それでもワコールはセール依存と海外事業の拡大や買収で事業規模を保ったが、2017年3月期以降は主力とする国内ワコール事業の売上が減少して連結売上も伸び悩み、2019年10月の消費税増税に続くコロナで大きく落ち込んだ。国内ワコール事業の売上はコロナ明けの回復も鈍く、2025年3月期も2020年3月期の82.8%、2016年3月期の72.8%にとどまる。その要因と考えられるのが近年の夏場の亜熱帯化で、アパレルチェーン各社が競って下着機能を兼ねた(下着を不要とする)トップスや機能下着を拡大し、ワコールのシェアをさらに奪っていったのが「第二段階」だったのではないか。

それを推察させるのが、国内ユニクロとジーユーの合計売上と国内ワコールとピーチ・ジョンの合計売上の2023年から2025年にかけての明暗だ。

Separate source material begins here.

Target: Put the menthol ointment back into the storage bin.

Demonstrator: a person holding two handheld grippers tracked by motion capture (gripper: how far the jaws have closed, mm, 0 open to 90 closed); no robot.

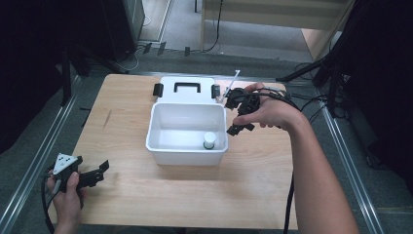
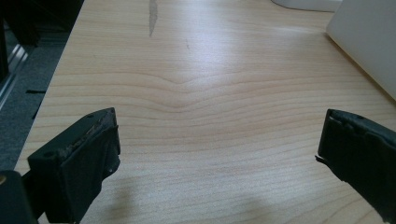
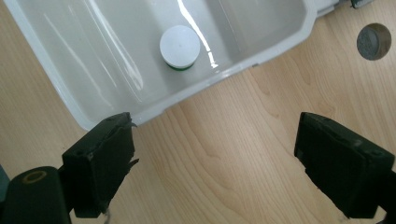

前者がこの間に14.4%伸びたのに対し、後者は14.6%減少している(図表参照)。増減はほぼ同率だが、前者の増加額が1711億6400万円だったのに対し、後者の減少額は158億2600万円と1ケタ小さく、すでに掃討戦の様相を呈している。
夏場の急激な亜熱帯化で「ブラトップ」など下着に代わるトップスや機能下着が拡大し、ワコールとピーチ・ジョンの売上を奪った構図が見えるが、それはアパレル市場(下着も含む)とインナーウェア市場の全体でも言えることだ。矢野経済研究所に拠れば、アパレル市場が2023年、2024年と2021年のコロナの落ち込みから13%ほど回復したのに対し(それでもコロナ前2019年比は93.7%にとどまる)、インナーウェア市場は21年からさらに1.1%落ち込んで回復しておらず(2019年比は90.6%にとどまる)、アパレル市場に対するインナーウエア市場のシェアも2021年の9.78%から2024年は9.04%に落ちている。
夏場の亜熱帯化と真夏日の長期化は今年、さらに進んだから、下着機能を代替するトップスや機能下着は一段と拡大し、インナーウェア事業者のシェアを奪ったに違いない。ワコールの苦悩は深まらざるを得ないのが現実だ。